● TRY IT
Line by line, reproduce exactly the beginning of the listing below, ending with the line that contains "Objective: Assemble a" and adding nothing.

● INPUT DATA
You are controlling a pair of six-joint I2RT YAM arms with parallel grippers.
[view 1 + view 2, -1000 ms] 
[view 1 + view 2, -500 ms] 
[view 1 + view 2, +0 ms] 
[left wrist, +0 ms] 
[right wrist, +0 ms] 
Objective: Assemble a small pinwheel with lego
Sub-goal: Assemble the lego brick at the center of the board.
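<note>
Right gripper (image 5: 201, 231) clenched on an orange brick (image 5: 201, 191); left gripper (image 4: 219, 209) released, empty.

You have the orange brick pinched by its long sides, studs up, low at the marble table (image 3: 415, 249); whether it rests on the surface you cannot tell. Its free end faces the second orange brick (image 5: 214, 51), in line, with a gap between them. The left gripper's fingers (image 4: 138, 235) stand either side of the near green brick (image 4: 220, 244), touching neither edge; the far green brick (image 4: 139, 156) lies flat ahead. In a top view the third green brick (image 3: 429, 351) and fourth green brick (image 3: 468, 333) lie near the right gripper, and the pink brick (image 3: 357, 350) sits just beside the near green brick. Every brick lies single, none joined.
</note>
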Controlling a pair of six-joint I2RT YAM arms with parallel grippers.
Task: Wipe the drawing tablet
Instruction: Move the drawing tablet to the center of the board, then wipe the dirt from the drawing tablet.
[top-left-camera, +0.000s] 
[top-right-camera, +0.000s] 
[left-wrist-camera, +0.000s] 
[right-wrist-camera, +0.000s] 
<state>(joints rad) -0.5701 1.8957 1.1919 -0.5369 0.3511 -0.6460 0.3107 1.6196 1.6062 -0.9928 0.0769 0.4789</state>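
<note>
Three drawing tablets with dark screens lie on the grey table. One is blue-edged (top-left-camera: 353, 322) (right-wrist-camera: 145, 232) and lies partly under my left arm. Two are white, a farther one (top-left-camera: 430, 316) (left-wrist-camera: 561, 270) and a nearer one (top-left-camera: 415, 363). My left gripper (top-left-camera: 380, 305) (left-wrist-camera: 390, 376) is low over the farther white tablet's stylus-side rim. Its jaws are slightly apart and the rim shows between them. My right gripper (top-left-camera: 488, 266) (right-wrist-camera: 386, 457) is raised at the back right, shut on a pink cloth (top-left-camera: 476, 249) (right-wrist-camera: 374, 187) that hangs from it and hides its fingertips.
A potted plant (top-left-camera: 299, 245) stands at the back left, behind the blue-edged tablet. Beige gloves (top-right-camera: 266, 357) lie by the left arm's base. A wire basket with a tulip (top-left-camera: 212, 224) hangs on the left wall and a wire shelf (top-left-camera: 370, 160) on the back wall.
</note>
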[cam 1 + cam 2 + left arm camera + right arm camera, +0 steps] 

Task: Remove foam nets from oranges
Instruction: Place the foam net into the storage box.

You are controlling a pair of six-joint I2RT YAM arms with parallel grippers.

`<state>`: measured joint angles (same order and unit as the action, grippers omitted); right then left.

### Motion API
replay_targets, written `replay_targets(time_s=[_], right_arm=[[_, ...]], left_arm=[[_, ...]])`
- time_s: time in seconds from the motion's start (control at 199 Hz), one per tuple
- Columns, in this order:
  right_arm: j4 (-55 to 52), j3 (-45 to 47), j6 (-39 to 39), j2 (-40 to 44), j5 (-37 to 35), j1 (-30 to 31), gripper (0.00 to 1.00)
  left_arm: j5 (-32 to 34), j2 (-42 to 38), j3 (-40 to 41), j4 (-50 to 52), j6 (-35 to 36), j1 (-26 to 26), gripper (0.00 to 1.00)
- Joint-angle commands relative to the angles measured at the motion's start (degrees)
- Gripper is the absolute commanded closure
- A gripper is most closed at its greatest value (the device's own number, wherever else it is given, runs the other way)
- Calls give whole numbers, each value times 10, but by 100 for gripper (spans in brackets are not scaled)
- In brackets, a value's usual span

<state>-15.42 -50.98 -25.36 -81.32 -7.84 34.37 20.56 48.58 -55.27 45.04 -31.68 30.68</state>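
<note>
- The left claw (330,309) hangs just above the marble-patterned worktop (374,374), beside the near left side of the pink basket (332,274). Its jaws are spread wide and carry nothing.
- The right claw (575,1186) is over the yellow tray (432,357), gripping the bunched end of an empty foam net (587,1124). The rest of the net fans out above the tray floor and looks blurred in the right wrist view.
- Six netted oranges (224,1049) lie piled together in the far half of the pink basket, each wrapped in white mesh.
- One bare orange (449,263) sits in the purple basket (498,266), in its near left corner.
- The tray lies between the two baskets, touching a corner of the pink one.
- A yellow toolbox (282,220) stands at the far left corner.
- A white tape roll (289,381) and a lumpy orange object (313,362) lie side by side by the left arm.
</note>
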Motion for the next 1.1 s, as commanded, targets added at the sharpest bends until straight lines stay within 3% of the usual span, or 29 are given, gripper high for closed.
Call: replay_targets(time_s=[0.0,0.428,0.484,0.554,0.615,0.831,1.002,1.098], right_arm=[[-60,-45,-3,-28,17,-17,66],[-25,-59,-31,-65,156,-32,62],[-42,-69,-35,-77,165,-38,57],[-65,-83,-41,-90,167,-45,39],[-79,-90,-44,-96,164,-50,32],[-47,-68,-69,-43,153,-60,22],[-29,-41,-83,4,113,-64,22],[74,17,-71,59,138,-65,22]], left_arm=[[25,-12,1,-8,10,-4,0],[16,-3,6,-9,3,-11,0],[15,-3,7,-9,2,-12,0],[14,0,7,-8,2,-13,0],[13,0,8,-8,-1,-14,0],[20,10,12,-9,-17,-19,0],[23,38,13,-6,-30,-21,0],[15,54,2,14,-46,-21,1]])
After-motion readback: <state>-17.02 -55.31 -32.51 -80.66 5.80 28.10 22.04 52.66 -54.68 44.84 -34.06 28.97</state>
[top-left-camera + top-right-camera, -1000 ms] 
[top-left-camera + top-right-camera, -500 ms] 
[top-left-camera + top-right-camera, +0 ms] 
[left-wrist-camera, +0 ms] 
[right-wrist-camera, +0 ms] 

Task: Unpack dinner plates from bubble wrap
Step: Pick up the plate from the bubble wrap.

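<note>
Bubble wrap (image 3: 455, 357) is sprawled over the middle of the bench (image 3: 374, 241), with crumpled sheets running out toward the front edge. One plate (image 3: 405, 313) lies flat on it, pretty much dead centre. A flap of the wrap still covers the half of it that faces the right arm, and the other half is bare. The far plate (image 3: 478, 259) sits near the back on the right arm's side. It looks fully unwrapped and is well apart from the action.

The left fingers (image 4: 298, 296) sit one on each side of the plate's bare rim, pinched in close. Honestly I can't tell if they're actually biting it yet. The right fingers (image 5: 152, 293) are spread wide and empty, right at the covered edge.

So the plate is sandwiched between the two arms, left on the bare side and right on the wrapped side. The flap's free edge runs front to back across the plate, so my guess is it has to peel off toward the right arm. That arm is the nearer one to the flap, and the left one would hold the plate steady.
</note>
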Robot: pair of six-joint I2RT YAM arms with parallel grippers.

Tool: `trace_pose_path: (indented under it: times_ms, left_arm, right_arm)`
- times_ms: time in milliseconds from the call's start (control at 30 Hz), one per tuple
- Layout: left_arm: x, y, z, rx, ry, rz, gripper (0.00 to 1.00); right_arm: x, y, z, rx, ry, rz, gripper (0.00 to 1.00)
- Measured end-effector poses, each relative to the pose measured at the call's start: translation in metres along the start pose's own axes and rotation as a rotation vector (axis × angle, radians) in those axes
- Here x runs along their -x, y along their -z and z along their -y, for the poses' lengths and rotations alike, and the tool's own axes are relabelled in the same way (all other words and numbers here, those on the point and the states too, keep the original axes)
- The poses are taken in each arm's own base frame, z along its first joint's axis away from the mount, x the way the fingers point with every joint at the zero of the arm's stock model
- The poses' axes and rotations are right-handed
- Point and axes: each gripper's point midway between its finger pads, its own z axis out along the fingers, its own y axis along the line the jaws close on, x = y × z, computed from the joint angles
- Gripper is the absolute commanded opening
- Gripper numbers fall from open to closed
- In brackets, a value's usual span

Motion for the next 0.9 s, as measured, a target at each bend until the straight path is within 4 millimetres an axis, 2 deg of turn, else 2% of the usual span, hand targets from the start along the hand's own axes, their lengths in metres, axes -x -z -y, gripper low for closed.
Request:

● TASK ANSWER
You are controlling a pair of six-joint I2RT YAM arms with parallel grippers.
[view 1 + view 2, -1000 ms] 
[view 1 + view 2, -500 ms] 
[view 1 + view 2, +0 ms] 
[left wrist, +0 ms] 
[right wrist, +0 ms] 
Objective: Assemble a small pinwheel with lego

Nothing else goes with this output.